Here are Some Ways Congress is Looking to Change Your Retirement
Both Houses of Congress are considering a litany of legislation that could change the way you save for and live in retirement.
While some bills may have a harder journey through the Democratic majority of the House of Representatives or the Republican Senate, there are still chances the bills could be revisited by lawmakers in the future.
“Often that’s still progress, even though you might not see the fruits of that labor for a couple of years,” Jamie Hopkins, director of retirement research at Carson Group, told CNBC.
Here’s a breakdown of the retirement legislation Congress is considering, and what may be holding each bill up, per CNBC:
The Secure Act
When the Secure Act sailed through the House of Representatives on May 23 by a 417-3 vote, it looked like it would be fast-tracked in the Senate.
Months later, progress on that side of Congress is still elusive.
The Secure Act would include a bevy of changes to existing retirement rules. Its main goal: to expand access to retirement savings.

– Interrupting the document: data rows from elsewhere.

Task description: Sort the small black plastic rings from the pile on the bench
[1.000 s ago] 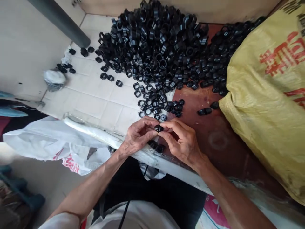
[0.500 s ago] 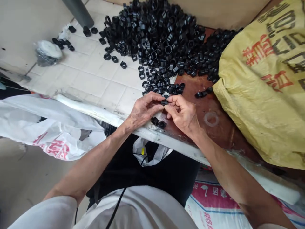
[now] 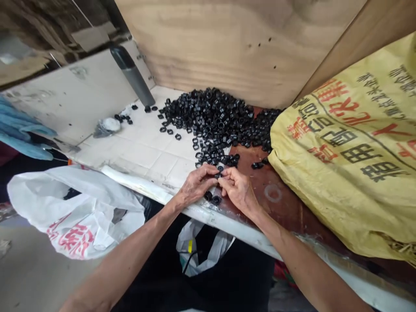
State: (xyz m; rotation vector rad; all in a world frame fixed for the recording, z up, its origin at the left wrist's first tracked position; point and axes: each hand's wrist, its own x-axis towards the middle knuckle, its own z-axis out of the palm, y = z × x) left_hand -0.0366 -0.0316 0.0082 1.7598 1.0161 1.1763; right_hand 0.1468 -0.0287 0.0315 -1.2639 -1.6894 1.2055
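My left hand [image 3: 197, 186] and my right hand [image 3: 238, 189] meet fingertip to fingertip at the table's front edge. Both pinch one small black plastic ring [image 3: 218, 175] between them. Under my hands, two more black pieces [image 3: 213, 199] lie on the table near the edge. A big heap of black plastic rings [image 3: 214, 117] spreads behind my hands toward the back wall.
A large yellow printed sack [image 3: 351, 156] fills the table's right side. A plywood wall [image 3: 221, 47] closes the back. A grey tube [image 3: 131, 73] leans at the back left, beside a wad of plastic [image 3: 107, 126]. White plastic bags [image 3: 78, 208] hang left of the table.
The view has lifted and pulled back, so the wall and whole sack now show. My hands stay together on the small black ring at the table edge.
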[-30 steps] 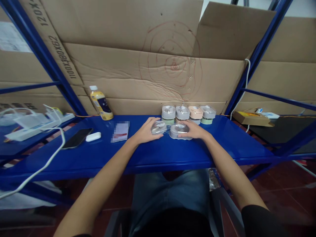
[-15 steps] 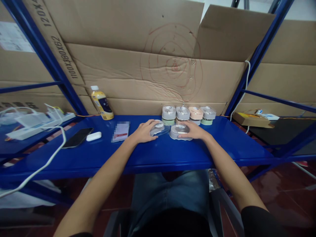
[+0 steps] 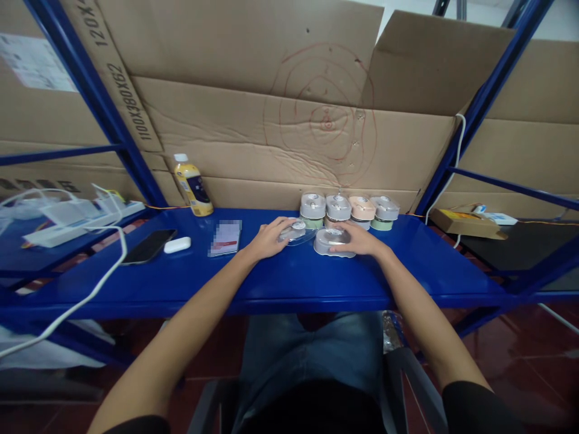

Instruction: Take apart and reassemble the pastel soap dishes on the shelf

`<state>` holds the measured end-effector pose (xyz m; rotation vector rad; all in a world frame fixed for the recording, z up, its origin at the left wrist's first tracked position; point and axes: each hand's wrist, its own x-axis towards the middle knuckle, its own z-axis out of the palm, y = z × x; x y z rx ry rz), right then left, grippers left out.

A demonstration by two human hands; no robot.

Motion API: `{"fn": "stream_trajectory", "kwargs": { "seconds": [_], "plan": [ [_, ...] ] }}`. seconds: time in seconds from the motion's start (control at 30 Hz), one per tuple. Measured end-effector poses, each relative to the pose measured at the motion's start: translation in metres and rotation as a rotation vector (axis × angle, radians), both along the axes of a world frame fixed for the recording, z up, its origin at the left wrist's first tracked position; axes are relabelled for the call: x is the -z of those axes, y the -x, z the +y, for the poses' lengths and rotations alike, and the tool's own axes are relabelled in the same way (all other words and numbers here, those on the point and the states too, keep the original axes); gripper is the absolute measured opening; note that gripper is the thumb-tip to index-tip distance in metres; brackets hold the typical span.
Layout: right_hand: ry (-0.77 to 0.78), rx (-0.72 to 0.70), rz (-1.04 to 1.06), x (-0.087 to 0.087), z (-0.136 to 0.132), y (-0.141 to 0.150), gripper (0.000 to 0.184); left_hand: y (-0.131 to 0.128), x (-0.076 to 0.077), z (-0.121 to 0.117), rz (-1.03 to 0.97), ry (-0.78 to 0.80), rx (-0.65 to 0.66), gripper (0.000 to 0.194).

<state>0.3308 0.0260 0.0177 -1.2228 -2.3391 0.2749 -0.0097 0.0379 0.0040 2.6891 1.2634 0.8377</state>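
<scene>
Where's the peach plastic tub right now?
Head view, back row on the blue steel shelf: the peach round plastic tub stands third from left, just beyond the person's right hand.

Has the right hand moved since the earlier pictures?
No. The right hand is in the same place on the grey tub, judged against the row of tubs behind it. Only the camera view has shifted slightly.

The left hand [image 3: 270, 238] has tilted the clear plastic container [image 3: 295, 232] flatter.
</scene>
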Motion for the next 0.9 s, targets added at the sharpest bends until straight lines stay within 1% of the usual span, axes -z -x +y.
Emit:
{"fn": "stream_trajectory", "kwargs": {
  "seconds": [0.23,0.47,0.53,0.7,0.77,0.9],
  "plan": [
    [-0.014,-0.015,0.006,0.0,0.0,0.0,0.08,-0.001,0.001,0.001,-0.05,0.001,-0.004,0.065],
    [0.005,0.008,-0.001,-0.002,-0.001,0.0,0.081,0.003,0.002,0.006,-0.041,0.001,-0.05,0.056],
    [0.008,0.007,-0.002,-0.002,-0.001,0.0,0.082,0.003,0.002,0.005,-0.02,-0.004,-0.057,0.054],
    [-0.001,0.0,0.01,-0.003,-0.002,0.0,0.08,0.002,0.001,0.002,0.038,-0.018,-0.051,0.052],
    [0.005,0.002,0.007,-0.003,-0.003,0.0,0.08,0.003,0.0,0.004,-0.009,-0.03,-0.053,0.052],
    [0.013,0.011,0.006,-0.004,-0.004,0.001,0.082,0.01,-0.001,0.011,-0.201,-0.088,-0.014,0.052]
  ]
}}
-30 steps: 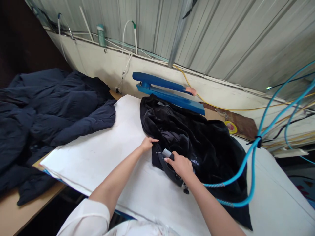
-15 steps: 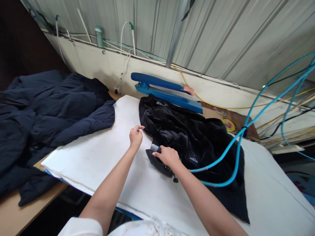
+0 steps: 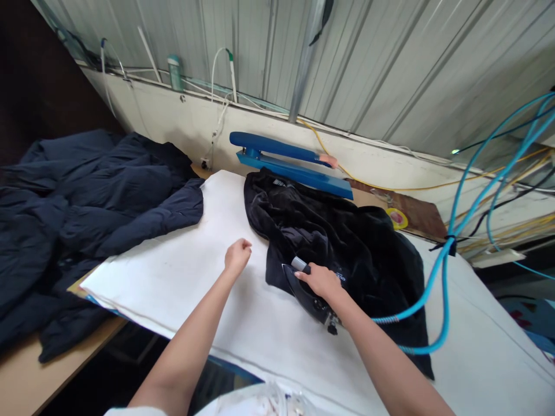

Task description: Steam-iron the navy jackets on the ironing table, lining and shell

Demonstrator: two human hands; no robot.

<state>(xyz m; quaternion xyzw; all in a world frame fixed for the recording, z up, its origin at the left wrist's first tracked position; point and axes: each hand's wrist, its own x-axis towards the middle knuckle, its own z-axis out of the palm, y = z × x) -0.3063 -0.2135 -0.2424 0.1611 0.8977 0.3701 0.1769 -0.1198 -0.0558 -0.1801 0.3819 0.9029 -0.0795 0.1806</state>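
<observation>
White-topped, the bench (image 3: 182,277) stretched beneath my right grip (image 3: 318,282), which was closed round the handle (image 3: 299,264) of an iron (image 3: 307,297) at the black garment's (image 3: 368,242) near-left edge, its long axis slanting, tip pointing forward and leftward. It looked heavy and rigid, best held by that handle. Farther out, my left grip (image 3: 238,255) curled, seemingly empty, beside the soft, pliable garment, a blue board (image 3: 299,175) behind.

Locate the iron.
In the head view, the iron is below and right of centre, in the right hand, at the near edge of the black garment.
</observation>
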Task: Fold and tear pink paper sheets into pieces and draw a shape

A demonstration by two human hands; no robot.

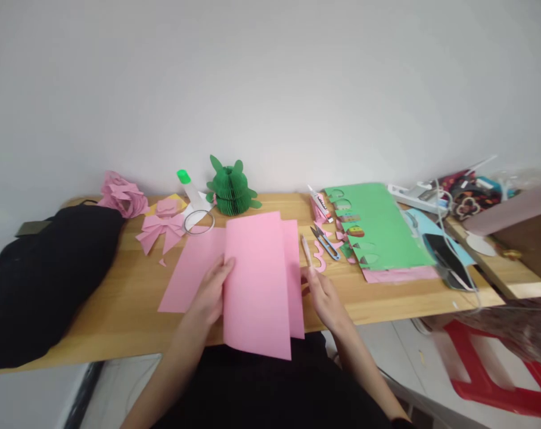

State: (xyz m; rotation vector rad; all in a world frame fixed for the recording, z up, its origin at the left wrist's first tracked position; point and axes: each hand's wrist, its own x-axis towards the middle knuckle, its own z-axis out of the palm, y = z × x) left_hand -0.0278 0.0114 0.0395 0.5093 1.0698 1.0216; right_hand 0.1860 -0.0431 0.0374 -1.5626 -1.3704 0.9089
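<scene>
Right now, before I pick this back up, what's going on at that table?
A person's hands are busy over the wooden table: the left hand holds upright pink paper, while the right hand holds a slim pen-like tool, tip pointing away. Another pink sheet lies flat to the left. Beyond the hands stand a green paper figure and, rightward, small snips lie beside a green sheet.

Single view from my head, facing forward and down, my left hand (pixel 211 290) and right hand (pixel 325 299) close below, my lap (pixel 252 390) at the bottom edge, wooden table (pixel 118 298) across the middle, pale wall (pixel 270 77) filling the top
</scene>
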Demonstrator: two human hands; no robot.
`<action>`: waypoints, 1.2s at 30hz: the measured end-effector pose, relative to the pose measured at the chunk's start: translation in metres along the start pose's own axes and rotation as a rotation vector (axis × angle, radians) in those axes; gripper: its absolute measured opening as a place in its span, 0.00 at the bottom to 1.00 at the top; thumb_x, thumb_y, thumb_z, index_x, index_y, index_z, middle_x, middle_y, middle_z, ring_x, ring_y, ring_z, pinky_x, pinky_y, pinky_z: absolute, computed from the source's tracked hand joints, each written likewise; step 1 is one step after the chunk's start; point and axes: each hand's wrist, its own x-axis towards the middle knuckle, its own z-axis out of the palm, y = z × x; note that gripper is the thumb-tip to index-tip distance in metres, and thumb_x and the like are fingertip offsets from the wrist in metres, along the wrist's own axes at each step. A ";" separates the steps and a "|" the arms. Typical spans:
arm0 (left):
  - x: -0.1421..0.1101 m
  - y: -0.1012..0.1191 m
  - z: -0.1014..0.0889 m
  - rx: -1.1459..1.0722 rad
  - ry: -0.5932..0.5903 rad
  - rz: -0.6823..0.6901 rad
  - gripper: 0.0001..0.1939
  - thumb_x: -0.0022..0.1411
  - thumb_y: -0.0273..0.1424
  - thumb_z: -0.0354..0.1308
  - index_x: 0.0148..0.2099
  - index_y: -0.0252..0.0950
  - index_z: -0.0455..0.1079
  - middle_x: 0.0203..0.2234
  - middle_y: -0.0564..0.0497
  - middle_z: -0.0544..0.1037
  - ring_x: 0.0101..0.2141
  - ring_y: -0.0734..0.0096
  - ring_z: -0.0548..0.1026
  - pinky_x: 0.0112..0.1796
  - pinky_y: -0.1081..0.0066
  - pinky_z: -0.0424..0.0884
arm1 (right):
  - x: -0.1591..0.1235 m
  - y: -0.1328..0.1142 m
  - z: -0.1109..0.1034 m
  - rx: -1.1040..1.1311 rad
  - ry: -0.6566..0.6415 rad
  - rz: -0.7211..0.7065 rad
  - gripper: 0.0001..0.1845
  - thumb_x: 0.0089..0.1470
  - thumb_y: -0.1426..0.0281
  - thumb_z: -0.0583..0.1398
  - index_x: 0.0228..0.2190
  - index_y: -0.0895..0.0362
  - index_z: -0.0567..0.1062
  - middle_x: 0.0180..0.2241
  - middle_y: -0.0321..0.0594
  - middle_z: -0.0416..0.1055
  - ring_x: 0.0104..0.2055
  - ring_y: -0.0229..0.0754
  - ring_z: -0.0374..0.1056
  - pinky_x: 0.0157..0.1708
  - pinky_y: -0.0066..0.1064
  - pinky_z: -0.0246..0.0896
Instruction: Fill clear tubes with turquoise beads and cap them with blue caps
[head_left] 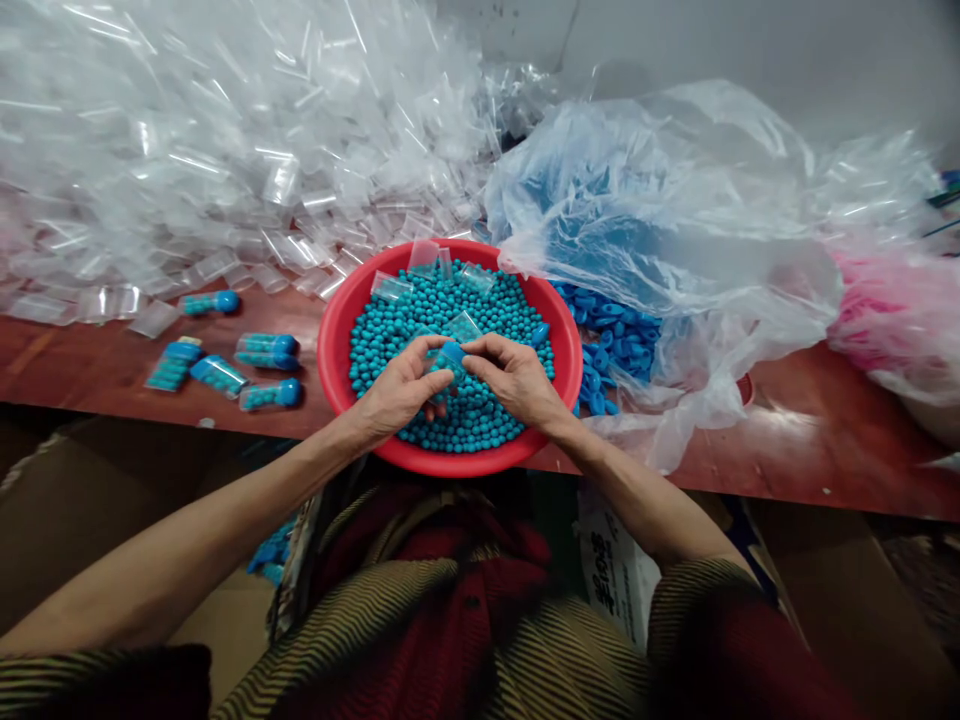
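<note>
Over a red basin (334,340) of small turquoise balls (457,435), my two hands meet at one small clear tube with a blue cap (451,354). My left hand (409,385) is closed around the tube's body, which its fingers partly hide. The fingertips of my right hand (514,375) pinch at the blue cap from the right side. Several empty clear tubes (391,287) lie on the balls towards the basin's far rim, and one more clear tube (463,326) lies just beyond my fingers. A loose blue cap (540,334) rests among the balls at the right.
Several filled, blue-capped tubes (268,350) lie on the reddish table (787,440) left of the basin. Behind them rises a large heap of clear tubes (225,130). Blue caps (619,340) spill from a clear plastic bag (660,200) at right; a pink-filled bag (896,310) stands farther right.
</note>
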 end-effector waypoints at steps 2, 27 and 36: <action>-0.001 0.001 0.000 -0.003 0.011 0.012 0.27 0.54 0.34 0.59 0.55 0.38 0.56 0.23 0.59 0.70 0.15 0.81 0.67 0.16 0.79 0.62 | 0.000 -0.003 0.000 -0.042 0.006 -0.027 0.10 0.55 0.68 0.56 0.37 0.57 0.76 0.31 0.35 0.73 0.33 0.36 0.66 0.37 0.29 0.60; -0.002 0.005 0.002 0.012 -0.049 -0.013 0.18 0.56 0.37 0.57 0.46 0.39 0.56 0.20 0.59 0.70 0.14 0.79 0.68 0.13 0.80 0.55 | 0.012 0.006 -0.011 0.404 -0.054 0.281 0.19 0.40 0.64 0.66 0.32 0.56 0.66 0.26 0.30 0.67 0.22 0.32 0.64 0.21 0.26 0.64; -0.001 -0.004 0.005 0.087 0.042 0.080 0.25 0.54 0.33 0.59 0.54 0.40 0.58 0.24 0.59 0.68 0.18 0.81 0.65 0.20 0.78 0.61 | 0.001 -0.021 -0.001 -0.368 -0.342 0.004 0.36 0.54 0.59 0.58 0.59 0.62 0.57 0.51 0.54 0.66 0.51 0.52 0.65 0.46 0.43 0.64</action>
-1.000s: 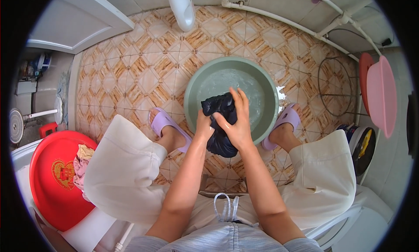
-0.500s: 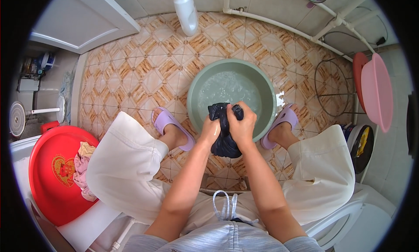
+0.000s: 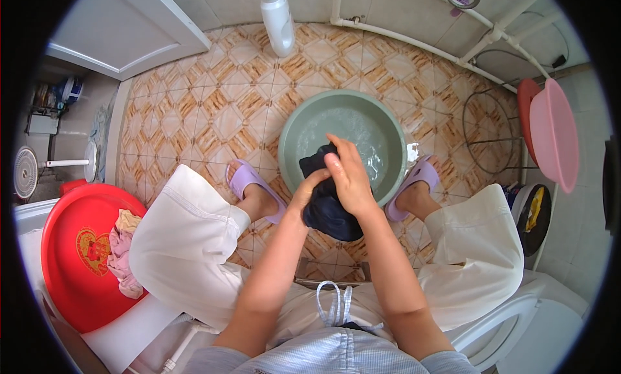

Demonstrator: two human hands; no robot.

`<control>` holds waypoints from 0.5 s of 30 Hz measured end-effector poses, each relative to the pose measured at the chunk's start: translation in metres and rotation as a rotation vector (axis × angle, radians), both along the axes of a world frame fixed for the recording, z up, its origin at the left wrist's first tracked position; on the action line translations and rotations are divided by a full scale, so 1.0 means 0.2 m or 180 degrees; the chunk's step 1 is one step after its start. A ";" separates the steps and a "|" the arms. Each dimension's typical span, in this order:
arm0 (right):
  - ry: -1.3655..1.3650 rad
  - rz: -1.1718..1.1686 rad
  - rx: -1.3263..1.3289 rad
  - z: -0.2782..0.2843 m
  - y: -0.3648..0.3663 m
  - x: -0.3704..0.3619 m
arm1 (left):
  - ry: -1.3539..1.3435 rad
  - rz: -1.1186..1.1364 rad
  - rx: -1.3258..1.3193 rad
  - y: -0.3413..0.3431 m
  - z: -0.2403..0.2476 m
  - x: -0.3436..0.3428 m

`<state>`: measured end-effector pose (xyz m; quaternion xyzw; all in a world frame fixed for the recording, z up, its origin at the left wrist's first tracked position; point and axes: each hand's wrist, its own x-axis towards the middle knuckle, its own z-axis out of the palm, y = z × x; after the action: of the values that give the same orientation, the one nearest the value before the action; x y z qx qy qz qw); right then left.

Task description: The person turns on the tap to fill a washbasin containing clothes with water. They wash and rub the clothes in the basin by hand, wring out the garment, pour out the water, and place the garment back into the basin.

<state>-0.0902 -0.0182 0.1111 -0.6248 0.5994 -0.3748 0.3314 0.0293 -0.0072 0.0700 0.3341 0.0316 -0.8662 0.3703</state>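
Note:
A bunched dark cloth garment [image 3: 331,215] is pressed between my two hands over the near side of a green basin [image 3: 292,131]. Its lower end hangs below my palms, on my side of the rim. My left hand [image 3: 308,190] is closed round the cloth from the left. From the right, my right hand [image 3: 351,183] lies against it, fingers stretched forward and thumb over the top. Which part of the garment this is, I cannot tell. Foamy water [image 3: 352,125] fills the basin's bottom.
A white bottle [image 3: 278,24] stands by the far wall. At my left, a red basin [image 3: 61,244] holds pink and cream cloth [image 3: 121,251]. To the right are a wire rack [image 3: 491,141] and a pink basin [image 3: 555,134]. My slippered feet flank the green basin.
My hands have shifted from gripping the bunched cloth side by side to pressing it between them. The right fingers have straightened, and the cloth's lower end has swung slightly right and spread.

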 end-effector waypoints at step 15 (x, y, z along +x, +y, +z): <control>-0.6024 -0.0757 0.1918 -0.13 0.18 -0.04 | -0.0323 0.1271 -0.1228 -0.03 0.06 0.00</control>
<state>-0.0983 0.0175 0.0846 0.1048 0.2174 -0.5811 0.7772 0.0302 -0.0139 0.0829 0.2875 -0.0873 -0.7483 0.5914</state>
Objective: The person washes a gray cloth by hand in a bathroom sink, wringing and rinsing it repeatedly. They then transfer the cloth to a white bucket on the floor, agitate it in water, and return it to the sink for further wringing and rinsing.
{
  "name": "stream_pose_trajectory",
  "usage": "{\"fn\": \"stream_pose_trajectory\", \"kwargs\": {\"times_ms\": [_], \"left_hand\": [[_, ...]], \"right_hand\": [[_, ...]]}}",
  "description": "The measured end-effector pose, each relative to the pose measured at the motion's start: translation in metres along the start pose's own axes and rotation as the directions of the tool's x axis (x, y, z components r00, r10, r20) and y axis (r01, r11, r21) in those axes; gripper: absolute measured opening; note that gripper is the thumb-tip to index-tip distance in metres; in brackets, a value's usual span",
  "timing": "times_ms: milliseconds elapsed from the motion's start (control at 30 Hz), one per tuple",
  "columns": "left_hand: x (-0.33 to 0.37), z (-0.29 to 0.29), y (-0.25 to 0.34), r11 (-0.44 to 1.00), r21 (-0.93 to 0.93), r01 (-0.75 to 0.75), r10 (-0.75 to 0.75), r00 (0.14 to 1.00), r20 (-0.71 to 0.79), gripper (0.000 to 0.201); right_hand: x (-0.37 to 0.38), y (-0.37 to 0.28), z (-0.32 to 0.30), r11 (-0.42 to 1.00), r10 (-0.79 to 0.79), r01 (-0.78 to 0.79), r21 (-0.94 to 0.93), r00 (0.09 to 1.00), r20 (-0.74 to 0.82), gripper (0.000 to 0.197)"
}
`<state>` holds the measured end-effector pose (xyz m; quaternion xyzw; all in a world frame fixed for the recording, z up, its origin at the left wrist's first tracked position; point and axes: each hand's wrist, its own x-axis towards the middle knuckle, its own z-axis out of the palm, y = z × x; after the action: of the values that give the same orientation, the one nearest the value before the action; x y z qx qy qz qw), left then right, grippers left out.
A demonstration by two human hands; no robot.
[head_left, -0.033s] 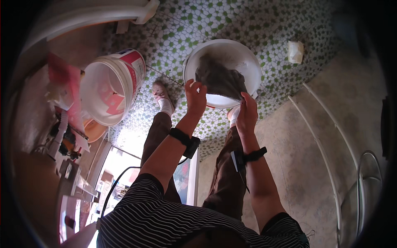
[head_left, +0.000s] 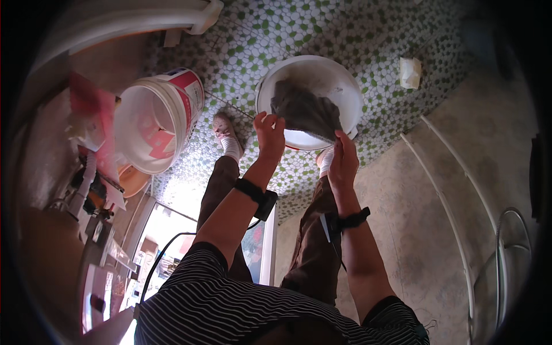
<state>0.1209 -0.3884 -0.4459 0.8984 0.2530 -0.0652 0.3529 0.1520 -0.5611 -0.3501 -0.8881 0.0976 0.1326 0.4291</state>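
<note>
A dark grey cloth hangs stretched over a round white basin on the floor, its far part lying down inside. My left hand is closed at the cloth's near left edge, pinching it between thumb and fingers. At the near right corner, my right hand grips the cloth with its fingertips, close to the basin's rim. The edge between the two hands is pulled fairly straight. Folds hide part of the basin's bottom, where brownish dirt or murky water shows; I cannot tell which.
A large white and red bucket lies tipped to the left, its mouth facing me. A pale block sits on the pebble-patterned floor at right. White pipes and a shower hose run along the right wall. My shoe stands beside the basin.
My left hand has shifted very slightly to the left, and its finger gap looks smaller. The right hand keeps its hold on the cloth.
</note>
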Motion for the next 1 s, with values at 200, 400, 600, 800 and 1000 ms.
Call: {"fn": "stream_pose_trajectory", "kwargs": {"times_ms": [200,400,600,800,1000], "left_hand": [[-0.017,-0.052,0.059,-0.016,-0.463,0.886,-0.560,0.376,0.739,0.040],[-0.026,-0.061,0.077,-0.209,-0.415,0.885,-0.036,0.417,0.908,0.066],[-0.025,-0.088,0.127,0.088,-0.447,0.890,-0.315,0.450,0.835,0.072],[-0.020,-0.092,0.121,0.850,-0.305,0.430,-0.253,0.840,0.480,0.064],[-0.011,-0.113,0.127,0.933,-0.135,0.335,-0.187,0.768,0.612,0.038]], "right_hand": [[-0.033,-0.087,-0.030,0.966,-0.149,0.146,0.213,0.989,-0.003,0.019],[-0.050,-0.135,-0.061,0.941,-0.272,0.248,0.228,0.959,0.080,0.027],[-0.049,-0.129,-0.078,0.921,-0.385,0.371,0.120,0.914,0.128,0.034],[-0.044,-0.133,-0.085,0.847,-0.507,0.531,0.030,0.789,0.347,0.043],[-0.036,-0.127,-0.088,0.833,-0.500,0.553,-0.006,0.758,0.419,0.046]]}}
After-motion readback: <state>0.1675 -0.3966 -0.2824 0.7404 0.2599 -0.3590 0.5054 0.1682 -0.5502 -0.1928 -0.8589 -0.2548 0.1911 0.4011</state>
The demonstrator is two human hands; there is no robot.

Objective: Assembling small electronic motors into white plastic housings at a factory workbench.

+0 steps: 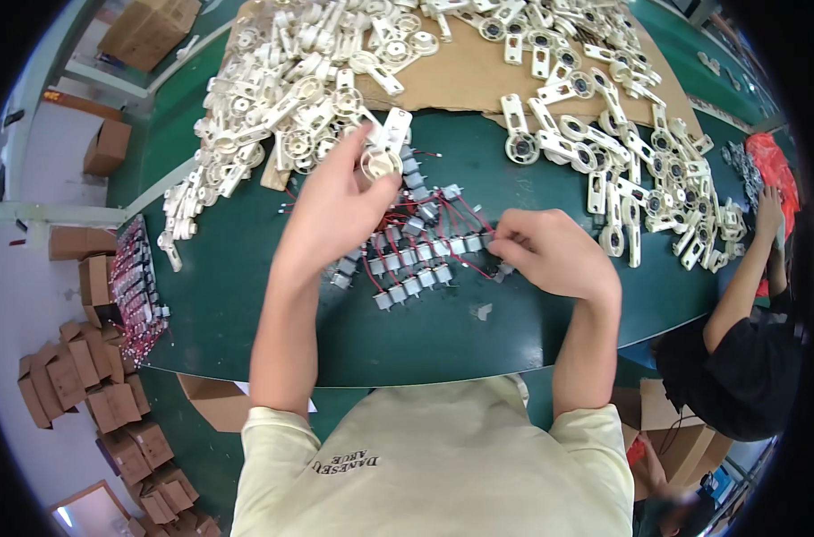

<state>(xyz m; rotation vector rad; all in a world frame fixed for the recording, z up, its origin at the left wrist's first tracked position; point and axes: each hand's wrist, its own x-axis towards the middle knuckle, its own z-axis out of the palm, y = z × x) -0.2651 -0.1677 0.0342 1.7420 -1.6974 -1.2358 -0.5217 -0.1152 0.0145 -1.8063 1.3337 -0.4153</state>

It includes measures to allow small employers to band together to offer 401(k) plans, give part-time workers access to retirement plans, take away the 70½ age limit for individual retirement account contributions and raise the age for required minimum distributions to 72, from 70½.
It also would expand the inclusion of annuities in 401(k) plans and put a 10-year time limit on how long non-spouse beneficiaries can stretch out an inherited IRA.
The hope now is that it gets included in the budget that Congress has to pass by Oct. 1, according to Hopkins.
“I’m still very much of the opinion that what’s going to occur here,” Hopkins said. “The Senate, generally speaking, wants it passed, and I think they’ll get there.”
The Secure Act, if passed, would be the biggest change to retirement rules since 2006.
Social Security 2100 Act
In July, the House Ways and Means Committee held a hearing on a new bill introduced by Rep. John Larson, D-Conn., called the Social Security 2100 Act.
Social Security’s trust funds are set to run short beginning in 2035, at which point only 80% of promised benefits will be payable.
The Social Security 2100 Act looks to fix that by extending the solvency of the program into the next century.
It also includes other changes, notably increasing payroll taxes while avoiding benefit cuts entirely.
The proposal would give those who are or will be receiving benefits a raise that is the equivalent of 2% of the average benefit. It would also set the new minimum benefit at 25% above the poverty line.
The plan also would increase the amount of non-Social Security income one can earn before benefits begin to be taxed. The new limits would go to $50,000 for individuals and $100,000 for couples, up from today’s $25,000 and $32,000 thresholds.
In order to pay for those changes, the bill calls for raising payroll taxes on wages over $400,000. Wages up to $132,900 are currently taxed.
It also calls for increased payroll contributions from workers and employers. That rate would increase to 7.4% from 6.2% and would be gradually phased in from 2020 to 2043.
The bill currently has more than 200 co-sponsors in the House. Supporters plan to hold a markup of the legislation in the fall, and then move it to the House floor for a vote.
“I suspect that it will be voted on this fall in the House and that it will pass that pretty easily,” said Rachel Greszler, research fellow at the Heritage Foundation. “I don’t think it would be picked up in the Senate, certainly during this Congress.”
Without any benefit cuts on the table, it will be difficult to get Republican support, experts say. What’s more, legislators would have to feel some urgency to move on the issue.
“There’s not a lot of incentives for Congress to make these changes right now,” said Richard W. Johnson, director of the program on retirement policy at the Urban Institute.
But time is running out, even though 2035 seems far away, Greszler said.
“The longer that you wait, the bigger the size of either the tax increases or the benefit reductions becomes,” Greszler said.
Rehabilitation for Multiemployer Pensions Act
Many so-called multiemployer pension plans are on the brink of running out of money.
The House passed its answer to that problem, the Rehabilitation for Multiemployer Pensions Act, on July 24 in a 264-169 vote.
The new bill would let pensions borrow money to remain solvent so that they can continue to pay retirees. The legislation would create a Pension Rehabilitation Administration within the Treasury Department and a trust fund from which the loans would be distributed.
Multiemployer pension plan sponsors would also still be eligible to apply for loans through the Pension Benefit Guaranty Corporation, under certain conditions. It is projected that the PBGC will use up its assets for these plans by the end of 2025.
Twenty-nine Republicans voted in favor of the House bill, Greszler said, which speaks to how common it is to have constituents affected by this. About 10 million individuals in the U.S. have these plans.
But the bill would have difficulty getting widespread Republican support, even though there is a related proposal on the Senate side. That is because it could be perceived as a bailout. “It’s a bailout without any reform,” Greszler said.